→ Exercise description: Please write out every record below exactly as it stands.
(Information supplied)
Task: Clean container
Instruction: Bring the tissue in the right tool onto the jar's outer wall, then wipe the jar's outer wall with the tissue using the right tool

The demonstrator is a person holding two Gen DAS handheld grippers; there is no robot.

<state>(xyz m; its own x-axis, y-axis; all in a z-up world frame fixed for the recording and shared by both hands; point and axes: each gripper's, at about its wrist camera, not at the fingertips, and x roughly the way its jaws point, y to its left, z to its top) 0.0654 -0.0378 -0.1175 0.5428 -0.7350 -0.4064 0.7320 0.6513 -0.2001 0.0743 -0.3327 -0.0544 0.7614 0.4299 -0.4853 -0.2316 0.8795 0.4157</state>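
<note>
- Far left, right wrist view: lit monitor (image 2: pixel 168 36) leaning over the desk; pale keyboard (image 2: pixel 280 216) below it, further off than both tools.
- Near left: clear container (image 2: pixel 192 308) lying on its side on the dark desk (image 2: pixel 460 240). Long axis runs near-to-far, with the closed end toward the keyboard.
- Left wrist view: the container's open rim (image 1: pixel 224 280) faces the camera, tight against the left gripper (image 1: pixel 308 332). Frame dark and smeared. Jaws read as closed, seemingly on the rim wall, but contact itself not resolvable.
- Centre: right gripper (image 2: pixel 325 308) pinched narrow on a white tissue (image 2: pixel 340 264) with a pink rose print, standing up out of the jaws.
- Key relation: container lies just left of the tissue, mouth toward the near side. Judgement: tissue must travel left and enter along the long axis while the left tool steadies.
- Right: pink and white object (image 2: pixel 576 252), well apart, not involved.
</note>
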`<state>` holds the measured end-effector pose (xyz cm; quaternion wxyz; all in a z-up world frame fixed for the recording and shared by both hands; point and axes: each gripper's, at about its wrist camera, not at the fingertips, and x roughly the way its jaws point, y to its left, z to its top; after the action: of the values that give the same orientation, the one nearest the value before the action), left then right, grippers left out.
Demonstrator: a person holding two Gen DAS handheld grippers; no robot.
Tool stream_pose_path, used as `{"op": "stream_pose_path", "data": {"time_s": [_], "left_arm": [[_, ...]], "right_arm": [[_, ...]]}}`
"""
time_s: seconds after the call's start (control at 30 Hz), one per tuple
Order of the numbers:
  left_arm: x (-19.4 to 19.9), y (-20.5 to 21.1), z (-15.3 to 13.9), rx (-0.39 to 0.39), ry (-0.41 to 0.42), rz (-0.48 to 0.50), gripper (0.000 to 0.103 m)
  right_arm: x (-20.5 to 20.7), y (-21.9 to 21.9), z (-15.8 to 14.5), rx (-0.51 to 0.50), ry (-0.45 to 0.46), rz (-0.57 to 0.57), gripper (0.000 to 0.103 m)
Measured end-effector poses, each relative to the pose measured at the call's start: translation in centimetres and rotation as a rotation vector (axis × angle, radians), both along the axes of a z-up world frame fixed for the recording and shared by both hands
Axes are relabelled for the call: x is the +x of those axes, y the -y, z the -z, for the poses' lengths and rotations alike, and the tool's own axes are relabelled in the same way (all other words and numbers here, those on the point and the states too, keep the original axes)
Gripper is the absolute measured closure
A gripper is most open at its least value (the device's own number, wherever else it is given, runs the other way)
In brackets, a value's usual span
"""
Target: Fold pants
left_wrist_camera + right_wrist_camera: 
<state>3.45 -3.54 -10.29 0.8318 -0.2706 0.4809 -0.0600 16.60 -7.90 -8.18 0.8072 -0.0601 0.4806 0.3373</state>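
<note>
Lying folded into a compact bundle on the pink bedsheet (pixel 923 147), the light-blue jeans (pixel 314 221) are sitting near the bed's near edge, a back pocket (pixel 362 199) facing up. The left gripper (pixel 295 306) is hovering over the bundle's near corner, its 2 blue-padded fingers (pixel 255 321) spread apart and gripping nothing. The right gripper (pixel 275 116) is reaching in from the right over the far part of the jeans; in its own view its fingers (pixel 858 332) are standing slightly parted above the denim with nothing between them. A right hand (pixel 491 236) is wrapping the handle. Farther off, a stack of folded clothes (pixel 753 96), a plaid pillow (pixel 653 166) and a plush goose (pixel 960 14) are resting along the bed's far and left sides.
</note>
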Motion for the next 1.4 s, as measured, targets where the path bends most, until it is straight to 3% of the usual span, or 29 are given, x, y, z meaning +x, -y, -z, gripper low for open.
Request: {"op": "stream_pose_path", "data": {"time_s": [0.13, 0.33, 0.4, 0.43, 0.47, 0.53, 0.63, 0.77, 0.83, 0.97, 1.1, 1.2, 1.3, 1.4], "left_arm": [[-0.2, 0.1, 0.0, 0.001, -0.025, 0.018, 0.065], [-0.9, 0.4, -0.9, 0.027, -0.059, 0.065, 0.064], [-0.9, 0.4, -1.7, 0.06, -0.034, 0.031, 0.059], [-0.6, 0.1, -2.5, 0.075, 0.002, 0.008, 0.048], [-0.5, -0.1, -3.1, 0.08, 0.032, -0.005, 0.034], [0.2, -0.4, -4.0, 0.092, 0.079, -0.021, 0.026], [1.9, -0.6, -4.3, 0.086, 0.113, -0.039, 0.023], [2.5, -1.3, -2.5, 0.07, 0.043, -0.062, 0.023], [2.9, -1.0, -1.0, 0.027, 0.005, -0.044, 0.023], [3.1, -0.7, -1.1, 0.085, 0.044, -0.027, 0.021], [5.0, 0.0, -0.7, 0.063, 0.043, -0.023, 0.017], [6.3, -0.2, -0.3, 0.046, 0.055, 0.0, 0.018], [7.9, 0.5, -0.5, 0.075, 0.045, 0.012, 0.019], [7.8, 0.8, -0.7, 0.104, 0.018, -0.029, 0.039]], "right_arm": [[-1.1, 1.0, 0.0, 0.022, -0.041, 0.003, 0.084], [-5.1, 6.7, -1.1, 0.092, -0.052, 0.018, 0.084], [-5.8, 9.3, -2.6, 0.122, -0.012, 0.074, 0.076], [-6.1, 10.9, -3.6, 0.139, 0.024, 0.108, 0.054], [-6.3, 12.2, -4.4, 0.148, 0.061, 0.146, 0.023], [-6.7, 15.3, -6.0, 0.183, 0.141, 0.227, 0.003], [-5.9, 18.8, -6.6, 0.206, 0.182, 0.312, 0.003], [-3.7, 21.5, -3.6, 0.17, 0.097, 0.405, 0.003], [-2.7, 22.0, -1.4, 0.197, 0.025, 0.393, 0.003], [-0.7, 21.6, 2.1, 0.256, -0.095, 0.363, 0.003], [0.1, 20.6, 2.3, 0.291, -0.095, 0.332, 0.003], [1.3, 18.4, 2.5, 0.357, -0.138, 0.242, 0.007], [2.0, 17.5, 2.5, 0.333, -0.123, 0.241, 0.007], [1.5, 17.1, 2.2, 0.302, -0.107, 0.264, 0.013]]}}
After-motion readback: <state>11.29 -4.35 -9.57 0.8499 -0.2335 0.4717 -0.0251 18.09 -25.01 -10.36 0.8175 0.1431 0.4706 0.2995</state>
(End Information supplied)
→ Solution below:
Task: Clean container
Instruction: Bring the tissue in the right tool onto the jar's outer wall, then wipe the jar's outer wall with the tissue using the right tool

The demonstrator is a person holding two Gen DAS handheld grippers; there is no robot.

<state>(xyz m; its own x-axis, y-axis; all in a z-up world frame fixed for the recording and shared by both hands; point and axes: each gripper's, at about its wrist camera, not at the fingertips, and x roughly the way its jaws point, y to its left, z to its top) 0.0654 -0.0378 -0.1175 0.5428 -0.7350 -0.4064 0.7320 0.6513 -0.2001 0.0743 -0.3327 -0.0544 0.7614 0.4299 -0.4853 -0.2316 0.8795 0.4157</state>
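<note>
- Far left, right wrist view: lit monitor (image 2: pixel 168 36) leaning over the desk; pale keyboard (image 2: pixel 280 216) below it, further off than both tools.
- Near left: clear container (image 2: pixel 192 308) lying on its side on the dark desk (image 2: pixel 460 240). Long axis runs near-to-far, with the closed end toward the keyboard.
- Left wrist view: the container's open rim (image 1: pixel 224 280) faces the camera, tight against the left gripper (image 1: pixel 308 332). Frame dark and smeared. Jaws read as closed, seemingly on the rim wall, but contact itself not resolvable.
- Centre: right gripper (image 2: pixel 325 308) pinched narrow on a white tissue (image 2: pixel 340 264) with a pink rose print, standing up out of the jaws.
- Key relation: container lies just left of the tissue, mouth toward the near side. Judgement: tissue must travel left and enter along the long axis while the left tool steadies.
- Right: pink and white object (image 2: pixel 576 252), well apart, not involved.
</note>
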`<state>` holds the measured end-effector pose (xyz cm; quaternion wxyz; all in a z-up world frame fixed for the recording and shared by both hands; point and axes: each gripper's, at about its wrist camera, not at the fingertips, and x roughly the way its jaws point, y to its left, z to its top; after the action: of the values that give the same orientation, the one nearest the value before the action), left then right, grippers left out.
Demonstrator: a person holding two Gen DAS handheld grippers; no robot.
Tool stream_pose_path, used as `{"op": "stream_pose_path", "data": {"time_s": [_], "left_arm": [[_, ...]], "right_arm": [[_, ...]]}}`
"""
time_s: seconds after the call's start (control at 30 Hz), one per tuple
Order of the numbers:
  left_arm: x (-19.4 to 19.9), y (-20.5 to 21.1), z (-15.3 to 13.9), rx (-0.39 to 0.39), ry (-0.41 to 0.42), rz (-0.48 to 0.50), gripper (0.000 to 0.103 m)
  right_arm: x (-20.5 to 20.7), y (-21.9 to 21.9), z (-15.8 to 14.5), rx (-0.51 to 0.50), ry (-0.45 to 0.46), rz (-0.57 to 0.57), gripper (0.000 to 0.103 m)
Measured end-effector poses, each relative to the pose measured at the call's start: translation in centimetres and rotation as a rotation vector (axis × angle, radians), both along the axes of a z-up world frame fixed for the recording and shared by both hands
Axes are relabelled for the call: x is the +x of those axes, y the -y, z the -z, for the poses' lengths and rotations alike, and the tool's own axes are relabelled in the same way (all other words and numbers here, those on the point and the states too, keep the original axes)
Gripper is the absolute measured closure
A gripper is most open at its least value (the device's own number, wherever else it is given, runs the other way)
In brackets, a value's usual span
"""
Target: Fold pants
left_wrist_camera + right_wrist_camera: 
<state>3.45 -3.54 -10.29 0.8318 -0.2706 0.4809 -0.0600 16.60 -7.90 -8.18 0.8072 -0.0601 0.4806 0.3373</state>
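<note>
Lying folded into a compact bundle on the pink bedsheet (pixel 923 147), the light-blue jeans (pixel 314 221) are sitting near the bed's near edge, a back pocket (pixel 362 199) facing up. The left gripper (pixel 295 306) is hovering over the bundle's near corner, its 2 blue-padded fingers (pixel 255 321) spread apart and gripping nothing. The right gripper (pixel 275 116) is reaching in from the right over the far part of the jeans; in its own view its fingers (pixel 858 332) are standing slightly parted above the denim with nothing between them. A right hand (pixel 491 236) is wrapping the handle. Farther off, a stack of folded clothes (pixel 753 96), a plaid pillow (pixel 653 166) and a plush goose (pixel 960 14) are resting along the bed's far and left sides.
</note>
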Motion for the next 1.4 s, as measured, targets where the path bends most, until it is straight to 3% of the usual span, or 29 are given, x, y, z meaning +x, -y, -z, gripper low for open.
Request: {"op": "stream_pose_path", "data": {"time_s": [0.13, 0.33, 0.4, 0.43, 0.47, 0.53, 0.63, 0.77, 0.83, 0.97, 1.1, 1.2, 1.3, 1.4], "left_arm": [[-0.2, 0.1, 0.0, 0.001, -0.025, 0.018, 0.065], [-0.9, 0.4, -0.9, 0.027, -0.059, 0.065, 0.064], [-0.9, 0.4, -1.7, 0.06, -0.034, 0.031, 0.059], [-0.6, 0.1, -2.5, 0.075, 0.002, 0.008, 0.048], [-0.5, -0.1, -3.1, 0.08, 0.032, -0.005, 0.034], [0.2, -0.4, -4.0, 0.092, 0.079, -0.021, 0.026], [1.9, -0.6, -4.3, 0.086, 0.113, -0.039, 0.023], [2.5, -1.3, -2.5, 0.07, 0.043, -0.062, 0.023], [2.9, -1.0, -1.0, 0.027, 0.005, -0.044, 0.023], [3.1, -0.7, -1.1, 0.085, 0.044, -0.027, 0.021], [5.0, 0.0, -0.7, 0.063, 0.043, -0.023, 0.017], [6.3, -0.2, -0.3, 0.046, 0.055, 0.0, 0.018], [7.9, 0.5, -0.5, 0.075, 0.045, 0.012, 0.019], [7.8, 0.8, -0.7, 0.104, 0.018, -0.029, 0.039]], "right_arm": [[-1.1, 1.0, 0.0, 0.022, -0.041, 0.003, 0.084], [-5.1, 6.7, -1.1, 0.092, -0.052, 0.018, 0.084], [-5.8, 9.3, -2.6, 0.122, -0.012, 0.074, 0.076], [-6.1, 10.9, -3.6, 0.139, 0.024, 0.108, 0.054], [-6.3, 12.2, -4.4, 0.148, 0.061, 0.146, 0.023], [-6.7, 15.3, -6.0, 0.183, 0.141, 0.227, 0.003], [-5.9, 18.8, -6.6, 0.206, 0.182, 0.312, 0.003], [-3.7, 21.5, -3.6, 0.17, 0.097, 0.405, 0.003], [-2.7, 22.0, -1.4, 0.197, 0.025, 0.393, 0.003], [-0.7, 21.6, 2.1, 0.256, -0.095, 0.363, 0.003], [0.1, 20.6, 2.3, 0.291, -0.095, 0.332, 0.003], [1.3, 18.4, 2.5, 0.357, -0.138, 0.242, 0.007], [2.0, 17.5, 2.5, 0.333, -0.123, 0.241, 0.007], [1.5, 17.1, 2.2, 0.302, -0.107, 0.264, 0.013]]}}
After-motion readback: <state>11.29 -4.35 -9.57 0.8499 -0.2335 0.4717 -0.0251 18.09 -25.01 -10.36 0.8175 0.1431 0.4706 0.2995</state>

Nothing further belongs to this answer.